> [To do]: Repeat the material below. Keep every line exactly as written.

> [Given data]:
━━━━━━━━━━

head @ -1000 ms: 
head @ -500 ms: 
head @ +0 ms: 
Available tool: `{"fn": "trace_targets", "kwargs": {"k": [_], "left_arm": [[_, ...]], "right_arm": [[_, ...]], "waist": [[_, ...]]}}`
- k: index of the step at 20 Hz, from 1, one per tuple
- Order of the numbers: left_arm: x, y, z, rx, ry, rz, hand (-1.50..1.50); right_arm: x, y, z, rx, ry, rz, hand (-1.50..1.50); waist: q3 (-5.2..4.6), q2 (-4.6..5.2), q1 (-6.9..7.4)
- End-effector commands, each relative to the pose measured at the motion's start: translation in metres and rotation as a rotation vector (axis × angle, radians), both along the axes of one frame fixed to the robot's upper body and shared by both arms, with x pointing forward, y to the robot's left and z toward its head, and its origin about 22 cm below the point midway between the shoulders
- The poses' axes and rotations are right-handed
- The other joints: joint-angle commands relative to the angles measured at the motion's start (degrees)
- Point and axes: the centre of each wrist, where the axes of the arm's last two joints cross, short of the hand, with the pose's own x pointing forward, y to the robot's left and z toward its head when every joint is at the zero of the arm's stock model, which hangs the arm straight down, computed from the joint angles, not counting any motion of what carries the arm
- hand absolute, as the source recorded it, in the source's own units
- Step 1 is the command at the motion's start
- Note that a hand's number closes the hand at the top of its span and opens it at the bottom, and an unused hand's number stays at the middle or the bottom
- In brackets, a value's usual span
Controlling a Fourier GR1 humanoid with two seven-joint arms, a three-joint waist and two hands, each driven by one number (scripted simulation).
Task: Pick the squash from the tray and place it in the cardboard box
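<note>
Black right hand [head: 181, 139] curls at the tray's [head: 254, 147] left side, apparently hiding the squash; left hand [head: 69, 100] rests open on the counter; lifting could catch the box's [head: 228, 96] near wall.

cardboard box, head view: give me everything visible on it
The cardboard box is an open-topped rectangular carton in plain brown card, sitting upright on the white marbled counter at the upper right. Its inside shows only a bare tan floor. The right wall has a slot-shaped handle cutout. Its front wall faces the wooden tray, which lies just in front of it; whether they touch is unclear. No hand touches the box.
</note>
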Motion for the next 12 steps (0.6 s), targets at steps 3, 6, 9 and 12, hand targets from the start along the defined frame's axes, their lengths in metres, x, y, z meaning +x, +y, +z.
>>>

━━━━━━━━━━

> [Response to the task]:
head @ -1000 ms: 
head @ -500 ms: 
head @ +0 ms: 
Available tool: `{"fn": "trace_targets", "kwargs": {"k": [_], "left_arm": [[_, ...]], "right_arm": [[_, ...]], "waist": [[_, ...]]}}`
- k: index of the step at 20 Hz, from 1, one per tuple
- Order of the numbers: left_arm: x, y, z, rx, ry, rz, hand (-1.50..1.50); right_arm: x, y, z, rx, ry, rz, hand (-1.50..1.50); waist: q3 (-5.2..4.6), q2 (-4.6..5.2), q1 (-6.9..7.4)
- End-effector commands, each relative to the pose measured at the motion's start: translation in metres and rotation as a rotation vector (axis × angle, radians), both along the axes of one frame fixed to the robot's upper body and shared by both arms, with x pointing forward, y to the robot's left and z toward its head, and its origin about 22 cm below the point midway between the shoulders
- The poses' axes and rotations are right-handed
- The other joints: joint-angle commands relative to the angles measured at the motion's start (degrees)
- Point and axes: the centre of each wrist, where the axes of the arm's last two joints cross, short of the hand, with the pose's own x pointing forward, y to the robot's left and z toward its head when every joint is at the zero of the arm's stock model, which hangs the arm straight down, computed from the joint angles, not counting any motion of what carries the arm
- hand absolute, as the source recorded it, in the source's own units
- Step 1 is the command at the motion's start
- Note that a hand's number closes the hand at the top of its span and opens it at the bottom, and an unused hand's number stays at the middle or the bottom
- In brackets, a value's usual span
Controlling a Fourier GR1 humanoid with two seven-joint arms, a three-joint waist and two hands, each driven by one number (scripted simulation).
Task: Pick the squash from the tray and place it in the cardboard box
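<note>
Black right hand [head: 181, 139] curls at the tray's [head: 254, 147] left side, apparently hiding the squash; left hand [head: 69, 100] rests open on the counter; lifting could catch the box's [head: 228, 96] near wall.

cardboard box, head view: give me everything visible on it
The cardboard box is an open-topped rectangular carton in plain brown card, sitting upright on the white marbled counter at the upper right. Its inside shows only a bare tan floor. The right wall has a slot-shaped handle cutout. Its front wall faces the wooden tray, which lies just in front of it; whether they touch is unclear. No hand touches the box.
</note>
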Motion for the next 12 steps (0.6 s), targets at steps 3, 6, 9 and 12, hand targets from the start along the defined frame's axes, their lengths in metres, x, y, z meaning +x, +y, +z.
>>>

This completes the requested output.